What you are asked to do ::
Within the entries below, please retype exactly the lines starting with the line that has "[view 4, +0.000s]" and going on through the line that has "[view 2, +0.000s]", but not the pictures.

(Source data)
········
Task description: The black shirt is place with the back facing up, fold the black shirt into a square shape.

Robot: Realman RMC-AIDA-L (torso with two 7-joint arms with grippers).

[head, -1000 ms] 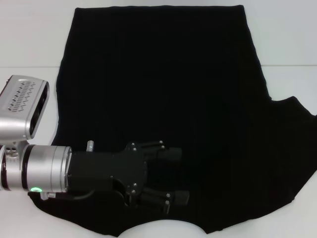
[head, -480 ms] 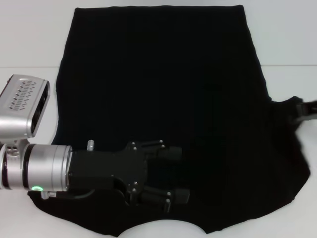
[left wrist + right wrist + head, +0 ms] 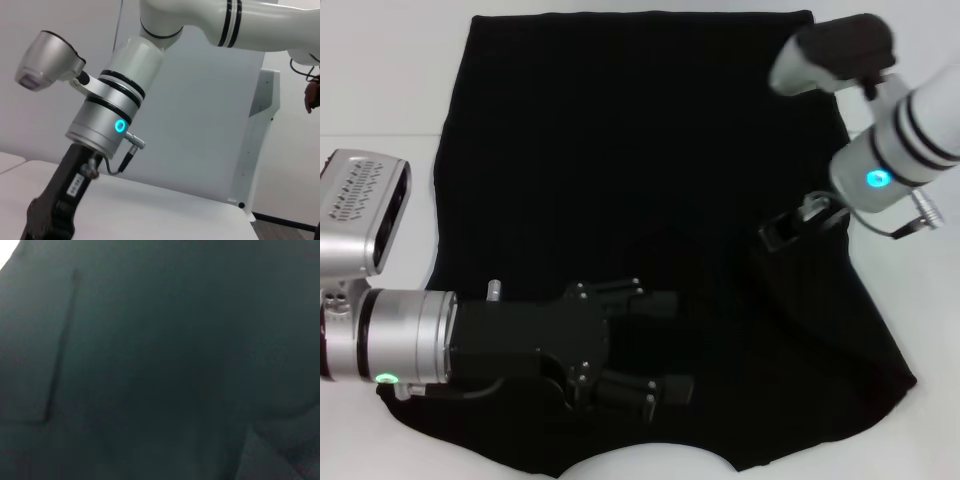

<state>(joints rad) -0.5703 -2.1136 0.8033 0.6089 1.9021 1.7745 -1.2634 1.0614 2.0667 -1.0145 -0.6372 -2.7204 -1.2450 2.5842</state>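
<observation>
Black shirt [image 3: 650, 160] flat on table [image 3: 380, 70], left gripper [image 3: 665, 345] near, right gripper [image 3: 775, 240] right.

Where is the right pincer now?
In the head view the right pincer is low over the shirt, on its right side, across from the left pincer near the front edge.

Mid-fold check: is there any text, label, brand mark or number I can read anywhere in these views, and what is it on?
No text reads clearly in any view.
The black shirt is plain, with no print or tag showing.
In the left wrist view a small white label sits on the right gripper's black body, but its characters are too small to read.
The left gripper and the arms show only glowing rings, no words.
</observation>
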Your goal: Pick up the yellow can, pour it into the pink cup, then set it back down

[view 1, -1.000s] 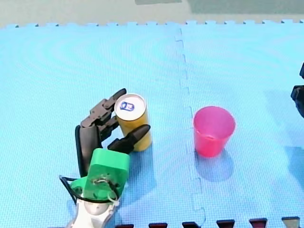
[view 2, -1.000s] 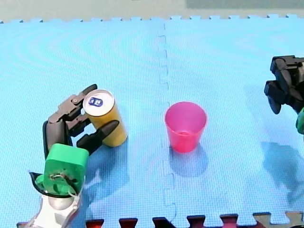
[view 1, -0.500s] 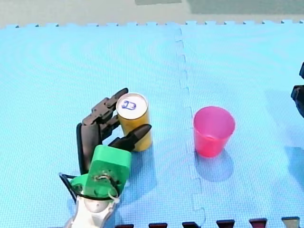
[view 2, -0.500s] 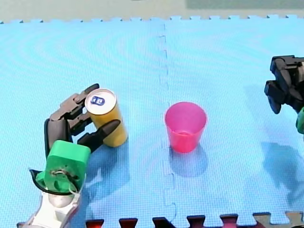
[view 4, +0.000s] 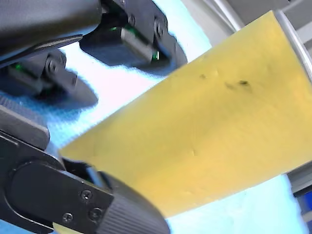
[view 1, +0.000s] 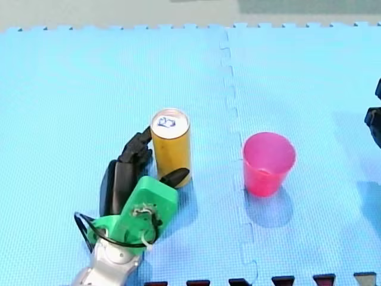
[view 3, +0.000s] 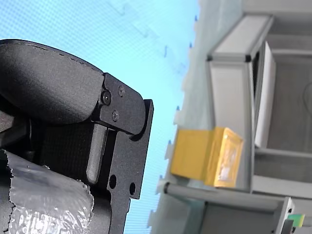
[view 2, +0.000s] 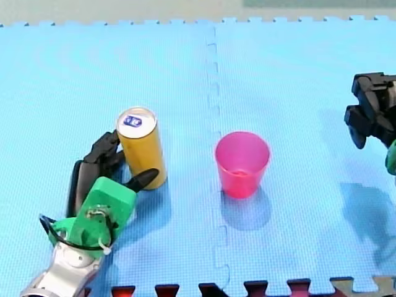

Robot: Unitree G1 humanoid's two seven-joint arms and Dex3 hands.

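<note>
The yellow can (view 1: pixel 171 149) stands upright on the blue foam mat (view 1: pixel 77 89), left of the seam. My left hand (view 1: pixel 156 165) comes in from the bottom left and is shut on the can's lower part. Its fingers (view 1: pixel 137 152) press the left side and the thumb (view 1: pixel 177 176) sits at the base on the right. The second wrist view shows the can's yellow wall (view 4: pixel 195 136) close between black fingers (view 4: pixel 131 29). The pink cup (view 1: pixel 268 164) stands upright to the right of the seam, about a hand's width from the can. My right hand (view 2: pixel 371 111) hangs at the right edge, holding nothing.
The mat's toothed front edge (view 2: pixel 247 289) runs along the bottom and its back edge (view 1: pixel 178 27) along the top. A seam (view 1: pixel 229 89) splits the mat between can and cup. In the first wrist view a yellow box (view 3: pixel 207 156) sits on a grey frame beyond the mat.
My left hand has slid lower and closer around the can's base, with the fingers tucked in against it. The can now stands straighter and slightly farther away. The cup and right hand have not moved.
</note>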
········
Solution ::
[view 4, +0.000s] 
[view 1, +0.000s] 
[view 3, +0.000s] 
[view 2, +0.000s] 

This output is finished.